Exercise: Lines in which "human" appears should be pulled from the data below.

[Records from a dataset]
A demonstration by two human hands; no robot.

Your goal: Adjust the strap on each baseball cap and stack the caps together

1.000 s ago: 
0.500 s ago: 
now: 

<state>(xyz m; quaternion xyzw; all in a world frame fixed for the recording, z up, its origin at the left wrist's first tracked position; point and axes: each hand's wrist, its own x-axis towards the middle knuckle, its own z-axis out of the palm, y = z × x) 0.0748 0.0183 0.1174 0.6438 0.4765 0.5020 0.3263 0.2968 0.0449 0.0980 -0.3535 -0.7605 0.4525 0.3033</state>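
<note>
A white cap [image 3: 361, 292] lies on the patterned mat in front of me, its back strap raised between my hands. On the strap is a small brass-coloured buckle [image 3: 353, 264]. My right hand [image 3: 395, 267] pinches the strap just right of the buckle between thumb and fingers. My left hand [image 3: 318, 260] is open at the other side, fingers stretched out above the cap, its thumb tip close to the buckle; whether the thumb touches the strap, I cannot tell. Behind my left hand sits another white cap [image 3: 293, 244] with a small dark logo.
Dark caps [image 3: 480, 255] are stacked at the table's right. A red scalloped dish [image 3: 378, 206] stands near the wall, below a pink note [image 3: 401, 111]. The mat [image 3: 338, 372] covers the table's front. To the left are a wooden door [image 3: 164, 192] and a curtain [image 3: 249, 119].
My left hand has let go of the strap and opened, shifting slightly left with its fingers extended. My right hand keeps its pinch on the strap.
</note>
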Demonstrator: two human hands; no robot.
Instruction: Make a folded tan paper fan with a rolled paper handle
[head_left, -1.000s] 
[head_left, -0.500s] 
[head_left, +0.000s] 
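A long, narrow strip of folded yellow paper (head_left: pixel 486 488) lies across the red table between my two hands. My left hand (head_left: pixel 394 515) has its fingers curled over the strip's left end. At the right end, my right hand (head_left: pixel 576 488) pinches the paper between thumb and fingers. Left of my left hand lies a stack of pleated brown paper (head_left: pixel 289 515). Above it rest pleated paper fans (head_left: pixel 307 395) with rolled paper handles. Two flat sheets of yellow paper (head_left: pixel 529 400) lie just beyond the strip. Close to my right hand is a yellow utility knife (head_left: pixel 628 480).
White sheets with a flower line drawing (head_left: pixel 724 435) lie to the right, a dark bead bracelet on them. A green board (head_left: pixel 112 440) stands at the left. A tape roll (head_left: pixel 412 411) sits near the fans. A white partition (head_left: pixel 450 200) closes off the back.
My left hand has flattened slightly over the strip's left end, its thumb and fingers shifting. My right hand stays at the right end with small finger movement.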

Answer box:
A demonstration by two human hands; no robot.
Demonstrator: two human hands; no robot.

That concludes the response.